**GOAL OF THE EXERCISE:** Would you write out the data below exactly, with every line intact?

**DATA SECTION:**
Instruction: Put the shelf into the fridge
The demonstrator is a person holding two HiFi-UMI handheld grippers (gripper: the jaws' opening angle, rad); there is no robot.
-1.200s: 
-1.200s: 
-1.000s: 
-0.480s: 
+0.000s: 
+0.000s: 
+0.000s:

**WRITTEN RESPONSE:**
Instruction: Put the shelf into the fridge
The demonstrator is a person holding two HiFi-UMI handheld grippers (gripper: the jaws' opening angle, rad); there is no robot.
-1.200s: 
-1.200s: 
-1.000s: 
-0.480s: 
+0.000s: 
+0.000s: 
+0.000s:

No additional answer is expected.